14.      Dr. Hannes Farnleitner, als Bundesminister für wirtschaftliche Angelegenheiten Ihr
Amtsvorgänger, setzte sich laut seinen eigenen Aussagen für die Beachtung von
Sozialklauseln (ILO-Kernarbeitsnormen) durch die WTO-Abkommen ein.

a. Welche Schritte setzen Sie, um die Beachtung der Kernarbeitsnormen durch die WTO-
Abkommen rechtsverbindlich zu verankern?


b. Was tun Sie bzw. die Kommission der Europäischen Union, um das neue WTO-
Mitglied China von einer rechtsverbindlichen Beachtung der ILO-Kernarbeitsnormen
durch die WTO-Abkommen zu überzeugen?

15.      Welche Positionen vertritt die Bundesregierung im Rahmen der Koordinierung der
europäischen Verhandlungsposition im Ausschuss Art 133 hinsichtlich des
Gesundheitswesens, und wie begründet sie diese?
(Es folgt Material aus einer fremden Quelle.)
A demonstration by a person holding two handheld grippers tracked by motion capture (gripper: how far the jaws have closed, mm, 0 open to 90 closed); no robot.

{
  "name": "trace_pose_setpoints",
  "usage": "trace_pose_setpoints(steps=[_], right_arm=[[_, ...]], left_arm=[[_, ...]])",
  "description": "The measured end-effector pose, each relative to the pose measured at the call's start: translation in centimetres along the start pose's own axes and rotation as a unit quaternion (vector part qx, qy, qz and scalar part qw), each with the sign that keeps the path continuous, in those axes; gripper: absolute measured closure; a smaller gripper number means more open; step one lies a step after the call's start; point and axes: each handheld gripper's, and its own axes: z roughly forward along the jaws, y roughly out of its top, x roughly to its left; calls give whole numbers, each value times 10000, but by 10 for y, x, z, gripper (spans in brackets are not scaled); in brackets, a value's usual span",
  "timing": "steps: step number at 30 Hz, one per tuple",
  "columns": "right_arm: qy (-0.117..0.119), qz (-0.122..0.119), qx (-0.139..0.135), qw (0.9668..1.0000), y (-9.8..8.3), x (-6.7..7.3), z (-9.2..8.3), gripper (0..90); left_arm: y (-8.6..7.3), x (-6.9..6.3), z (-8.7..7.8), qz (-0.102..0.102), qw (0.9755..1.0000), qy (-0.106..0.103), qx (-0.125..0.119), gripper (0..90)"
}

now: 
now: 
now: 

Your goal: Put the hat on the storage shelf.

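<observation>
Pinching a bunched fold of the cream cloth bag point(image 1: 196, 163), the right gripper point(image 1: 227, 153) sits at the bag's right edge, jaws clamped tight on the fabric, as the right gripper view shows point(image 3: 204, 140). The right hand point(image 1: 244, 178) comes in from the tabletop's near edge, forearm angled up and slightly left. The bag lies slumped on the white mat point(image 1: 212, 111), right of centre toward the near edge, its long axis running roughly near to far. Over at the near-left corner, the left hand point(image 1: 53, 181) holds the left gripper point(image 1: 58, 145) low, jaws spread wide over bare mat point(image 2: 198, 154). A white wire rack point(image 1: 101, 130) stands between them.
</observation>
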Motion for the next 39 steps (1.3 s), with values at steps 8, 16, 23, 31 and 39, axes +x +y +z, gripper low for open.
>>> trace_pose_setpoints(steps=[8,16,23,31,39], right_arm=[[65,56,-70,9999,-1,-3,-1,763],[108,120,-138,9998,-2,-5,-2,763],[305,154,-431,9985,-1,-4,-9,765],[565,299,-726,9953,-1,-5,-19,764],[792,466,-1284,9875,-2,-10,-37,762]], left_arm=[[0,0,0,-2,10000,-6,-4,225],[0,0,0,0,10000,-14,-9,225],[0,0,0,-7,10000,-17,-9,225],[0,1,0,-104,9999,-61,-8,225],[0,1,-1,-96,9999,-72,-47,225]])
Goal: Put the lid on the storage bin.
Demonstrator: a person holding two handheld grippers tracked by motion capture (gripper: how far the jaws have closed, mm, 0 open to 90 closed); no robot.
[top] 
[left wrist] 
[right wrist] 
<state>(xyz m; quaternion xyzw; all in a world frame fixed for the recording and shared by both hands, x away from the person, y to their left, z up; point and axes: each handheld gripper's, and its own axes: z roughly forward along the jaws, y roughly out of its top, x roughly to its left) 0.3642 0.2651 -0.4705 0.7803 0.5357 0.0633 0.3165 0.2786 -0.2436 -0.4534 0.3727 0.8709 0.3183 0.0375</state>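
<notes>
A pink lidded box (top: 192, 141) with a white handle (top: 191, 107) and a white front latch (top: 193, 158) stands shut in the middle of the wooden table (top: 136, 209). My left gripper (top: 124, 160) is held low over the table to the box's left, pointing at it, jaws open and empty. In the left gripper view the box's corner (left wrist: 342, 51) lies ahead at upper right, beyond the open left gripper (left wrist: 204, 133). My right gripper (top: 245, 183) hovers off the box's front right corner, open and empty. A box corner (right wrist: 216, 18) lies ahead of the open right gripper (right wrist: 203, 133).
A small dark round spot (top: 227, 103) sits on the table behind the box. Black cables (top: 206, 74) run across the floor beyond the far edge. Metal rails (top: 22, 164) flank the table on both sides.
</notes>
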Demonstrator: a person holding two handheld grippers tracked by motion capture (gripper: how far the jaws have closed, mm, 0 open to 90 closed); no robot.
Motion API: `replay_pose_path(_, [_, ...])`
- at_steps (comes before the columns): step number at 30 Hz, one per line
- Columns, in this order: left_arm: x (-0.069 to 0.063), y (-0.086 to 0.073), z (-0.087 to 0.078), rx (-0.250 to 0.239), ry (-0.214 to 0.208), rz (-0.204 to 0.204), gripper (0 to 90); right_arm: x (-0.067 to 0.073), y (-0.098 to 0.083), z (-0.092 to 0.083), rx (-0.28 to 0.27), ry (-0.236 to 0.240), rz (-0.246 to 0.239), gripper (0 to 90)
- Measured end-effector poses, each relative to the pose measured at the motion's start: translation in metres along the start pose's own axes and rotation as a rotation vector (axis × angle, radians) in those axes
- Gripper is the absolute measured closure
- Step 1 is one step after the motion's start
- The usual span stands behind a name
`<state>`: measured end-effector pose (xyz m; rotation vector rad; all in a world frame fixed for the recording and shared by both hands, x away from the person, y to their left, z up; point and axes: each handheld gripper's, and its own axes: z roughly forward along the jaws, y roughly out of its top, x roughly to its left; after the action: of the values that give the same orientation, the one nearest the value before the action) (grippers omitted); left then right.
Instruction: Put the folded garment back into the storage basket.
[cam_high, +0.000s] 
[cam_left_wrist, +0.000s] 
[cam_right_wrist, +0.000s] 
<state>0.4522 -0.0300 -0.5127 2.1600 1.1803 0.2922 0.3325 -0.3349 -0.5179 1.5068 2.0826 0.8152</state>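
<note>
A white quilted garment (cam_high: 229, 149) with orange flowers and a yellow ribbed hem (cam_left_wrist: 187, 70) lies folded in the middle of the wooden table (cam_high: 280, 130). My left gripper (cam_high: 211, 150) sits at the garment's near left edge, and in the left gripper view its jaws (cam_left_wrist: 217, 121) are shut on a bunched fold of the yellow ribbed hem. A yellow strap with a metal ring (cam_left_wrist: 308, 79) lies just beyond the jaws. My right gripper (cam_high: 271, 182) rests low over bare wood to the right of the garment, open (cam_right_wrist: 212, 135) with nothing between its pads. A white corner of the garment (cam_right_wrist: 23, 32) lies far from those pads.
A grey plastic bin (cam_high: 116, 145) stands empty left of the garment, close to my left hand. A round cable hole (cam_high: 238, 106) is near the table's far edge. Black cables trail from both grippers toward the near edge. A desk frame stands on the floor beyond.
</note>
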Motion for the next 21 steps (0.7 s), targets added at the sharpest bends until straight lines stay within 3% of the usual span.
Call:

Liegen Forderungen sowie Bedenken
für den Bereich des Gesundheitswesens von anderen Ländern vor, wenn ja, welche?

16.      Welche konkreten Schritte sind von der Bundesregierung geplant, um Parlament,

Sozialpartner, und Nichtregierungsorganisationen in die “request-offer" Identifizierung
und die Verhandlungen mit einzubeziehen, bevor im Juni 2002 bzw. im März 2003 eine
endgültige Vorlage bei der WTO erfolgt?

17.     Das Europäische Parlament hat in einer Entschließung zur öffentlichen Daseinsvorsorge
die EU Kommission aufgefordert, “im Rahmen der WTO Verhandlungen Klarstellungen
bei einigen Bestimmungen des Abkommens über den Handel mit Dienstleistungen (GATS)
verlangen zu müssen, um deutlich zu machen, dass die WTO Regeln das Recht der
Mitgliedsstaaten, die Leistungen der Daseinsvorsorge zu reglementieren und diesen
Bereich einzugreifen, nicht beeinträchtigen. " Welche Haltung hat die österreichische
Bundesregierung zu dieser Forderung? Welche Klarstellungen sind aus Sicht der
Bundesregierung notwendig, und warum?